Tutti conoscono Michael Phelps, “lo squalo di Baltimora”, nuotatore tra i più grandi sportivi di tutti i tempi, vincitore del maggior numero di medaglie d’oro nella storia delle Olimpiadi, che proprio grazie al nuoto, alle grandi doti fisiche, e in misura ancora maggiore, ad una smisurata ambizione agonistica, è uscito da enormi difficoltà famigliari, sociali e umane. Qualcuno ricorderà di averlo vista prima di una delle sue gare di nuoto intento a concentrarsi con le cuffie sulle orecchie. E che musica ascoltava? Semplice, ascoltava un altro grande personaggio uscito da mille difficoltà (anche se talvolta ricadutoci in malo modo) grazie ad una passione, stavolta la musica: stiamo parlando di Eminem, rapper di Detroit che a inizio 2000 conquistò le vette delle classifiche di tutto il mondo, rivoluzionando completamente la musica rap e l’hip-hop grazie ad una fantasia sfrenata, a una penna mirabolante (in suo favore si sono scomodati anche premi Nobel e il più grande songwriter di sempre, Bob Dylan) e un gusto per la provocazione a volte esagerata, nonché dalla particolarità di essersi impossessato, da bianco, di una musica tipicamente caratterizzante i neri d’America.
È certo però che questa provocazione, questo suo ribellarsi ai benpensanti americani, allo show business (di cui però faceva parte con enorme furbizia e bravura), e alla società americana, con i suoi testi colmi di rabbia e perfida ironia, può essere ben adatta per caricarsi in vista di svariate attività sportive, non solo finali olimpiche in piscina.

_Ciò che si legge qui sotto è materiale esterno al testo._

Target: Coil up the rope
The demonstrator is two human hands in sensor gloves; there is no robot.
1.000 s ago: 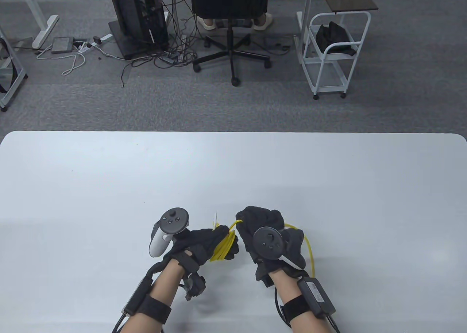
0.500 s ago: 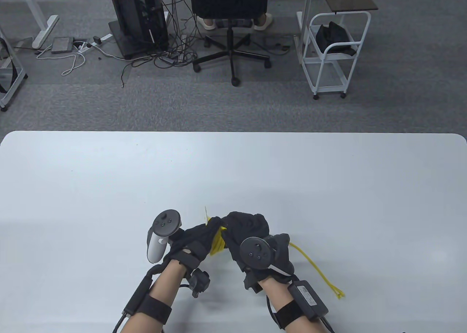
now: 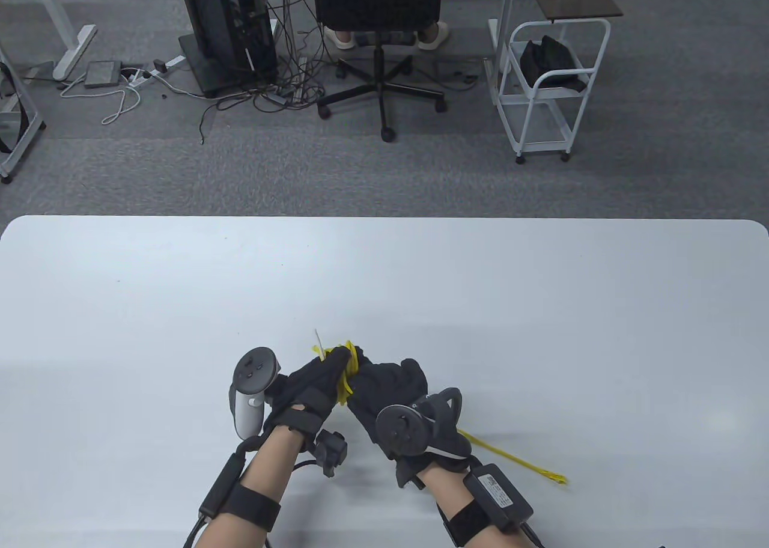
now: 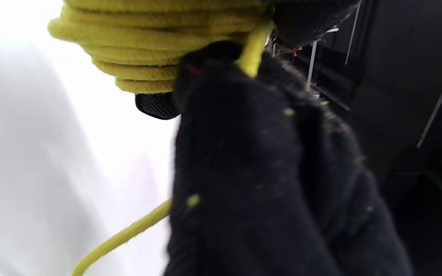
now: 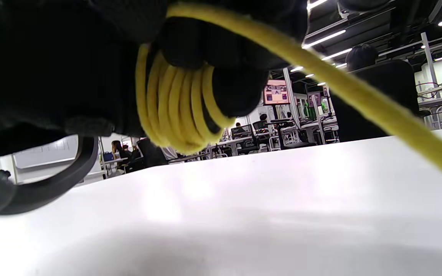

Nel consigliare un album, rimane però difficile trovare solo uno. Sono pregevoli tutti i suoi primi lavori (escludendo l’esordiente “Infinite”, quindi si parla di “The Slim Shady LP”, “The Marshall Mathers LP”, “Eminem Show“, “Encore”), quindi forse la cosa migliore è considerare “Curtain Call”, vero Greatest Hits dei suoi primi lavori, il migliore a riguardo, specialmente per chi ha difficoltà ad assorbire la canzoni rap più ricercate.